[SUPPLIED MATERIAL]
┄┄┄┄┄┄┄┄┄┄
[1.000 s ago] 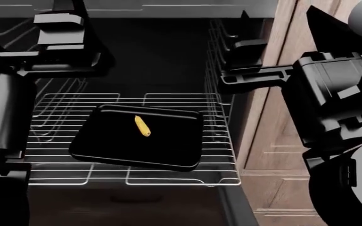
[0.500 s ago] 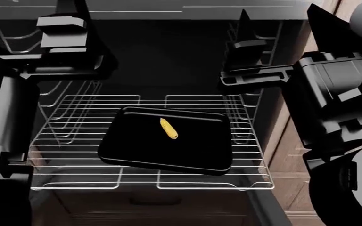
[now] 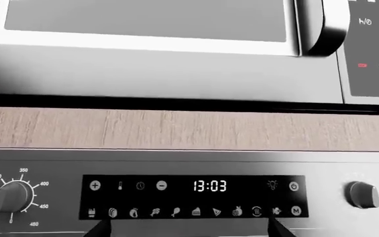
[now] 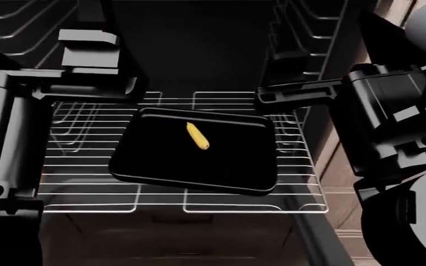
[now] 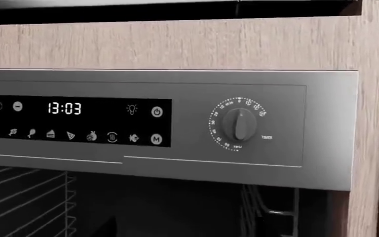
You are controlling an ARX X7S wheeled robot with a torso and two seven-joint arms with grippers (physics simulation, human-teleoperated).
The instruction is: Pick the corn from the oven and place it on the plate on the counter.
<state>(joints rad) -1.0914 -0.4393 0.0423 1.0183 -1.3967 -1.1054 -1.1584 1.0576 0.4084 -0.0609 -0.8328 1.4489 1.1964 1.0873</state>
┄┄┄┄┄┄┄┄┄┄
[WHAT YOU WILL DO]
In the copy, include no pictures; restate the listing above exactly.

[ANSWER SECTION]
[1.000 s ago] 
[0.500 s ago] 
[now] 
[now] 
[now] 
You are controlling an ARX X7S wheeled robot with a torso and two seven-joint arms with grippers (physics simulation, human-teleoperated).
The instruction is: Pick the corn from the oven and place it on the plate on the counter.
<state>(joints rad) -1.0914 -0.4393 0.0423 1.0183 -1.3967 -1.1054 -1.1584 1.0576 0.4084 -0.0609 -0.8328 1.4489 1.1964 1.0873</state>

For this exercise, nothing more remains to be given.